CAMBRIDGE: The world's economists are scurrying about, trying to discover and explain the reasons for America's record boom. Despite eight years of growth, no signs of accelerating inflation are to be found in the US. Moreover, no one in America seems to care about traditional economics; its all the ‘new economy', internet or die.
Traditional US investors are at a loss to explain why a company earnings are suddenly a poor way to predict what stocks will be hot and which likely to fail. Any company without a ".com" in its name or future seems doomed. Establish a new economy link and you are bound to soar, stick to the "old economy" ways and your stock is trash. Gurus of the old school claim that all this profitless prosperity cannot last; soon, if not very soon, the stock market will get back its senses. When that happens, the glamour of America's long boom will vanish, the notion of the "new economy" will be as forgotten as last year's fashions.
There is now an entirely new angle to all this that is worth contemplating; namely that America is not so unique, that Europe is joining the new economy game. Perhaps only Europe's stock markets are the only ones participating yet, but that is a start.

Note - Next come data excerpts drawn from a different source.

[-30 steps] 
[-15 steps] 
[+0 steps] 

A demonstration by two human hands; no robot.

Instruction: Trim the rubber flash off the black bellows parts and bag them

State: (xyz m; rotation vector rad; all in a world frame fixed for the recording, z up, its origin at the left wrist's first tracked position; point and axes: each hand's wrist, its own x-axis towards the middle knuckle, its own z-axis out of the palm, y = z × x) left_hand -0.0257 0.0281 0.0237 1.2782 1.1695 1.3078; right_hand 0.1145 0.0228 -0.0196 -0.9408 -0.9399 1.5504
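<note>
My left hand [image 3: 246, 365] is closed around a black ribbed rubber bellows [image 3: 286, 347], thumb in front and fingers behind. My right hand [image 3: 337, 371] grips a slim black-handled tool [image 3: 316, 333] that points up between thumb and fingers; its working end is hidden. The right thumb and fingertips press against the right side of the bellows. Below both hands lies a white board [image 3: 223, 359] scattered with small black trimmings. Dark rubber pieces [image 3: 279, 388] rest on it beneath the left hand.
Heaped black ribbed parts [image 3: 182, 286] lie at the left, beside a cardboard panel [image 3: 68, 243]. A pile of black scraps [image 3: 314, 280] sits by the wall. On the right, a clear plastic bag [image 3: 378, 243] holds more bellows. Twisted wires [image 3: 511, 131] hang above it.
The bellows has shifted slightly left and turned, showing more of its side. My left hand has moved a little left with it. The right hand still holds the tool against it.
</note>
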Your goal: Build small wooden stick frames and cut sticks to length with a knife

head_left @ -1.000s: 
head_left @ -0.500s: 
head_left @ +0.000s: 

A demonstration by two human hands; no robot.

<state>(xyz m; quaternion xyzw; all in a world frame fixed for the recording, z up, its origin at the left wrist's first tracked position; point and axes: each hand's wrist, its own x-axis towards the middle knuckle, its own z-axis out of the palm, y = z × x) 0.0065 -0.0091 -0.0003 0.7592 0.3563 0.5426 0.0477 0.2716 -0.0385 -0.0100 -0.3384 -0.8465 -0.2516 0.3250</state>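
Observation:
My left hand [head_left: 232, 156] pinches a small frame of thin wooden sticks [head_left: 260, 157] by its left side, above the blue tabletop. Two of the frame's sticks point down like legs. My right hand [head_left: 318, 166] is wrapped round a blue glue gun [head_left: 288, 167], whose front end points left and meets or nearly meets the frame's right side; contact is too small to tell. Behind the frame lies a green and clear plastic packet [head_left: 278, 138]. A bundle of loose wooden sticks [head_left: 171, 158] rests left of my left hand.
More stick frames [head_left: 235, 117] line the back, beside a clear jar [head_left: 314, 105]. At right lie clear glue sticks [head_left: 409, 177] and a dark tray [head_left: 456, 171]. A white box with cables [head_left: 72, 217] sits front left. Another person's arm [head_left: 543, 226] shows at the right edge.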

Why does Europe seem hesitant? The Euro is weak; it has none of the glamour hoped for at its launch last year. Besides, European governments remain defensive: no important labor market reforms nor initiatives aimed at deregulation are underway. True, Germany is putting on the books an important tax deal that will allow large financial institutions to sell-off their vast share holdings in the corporate sector without punitive capital gains taxes. But, at best, Europe's governments have only consented to allow rationalization in their banking industries and some cross border mergers.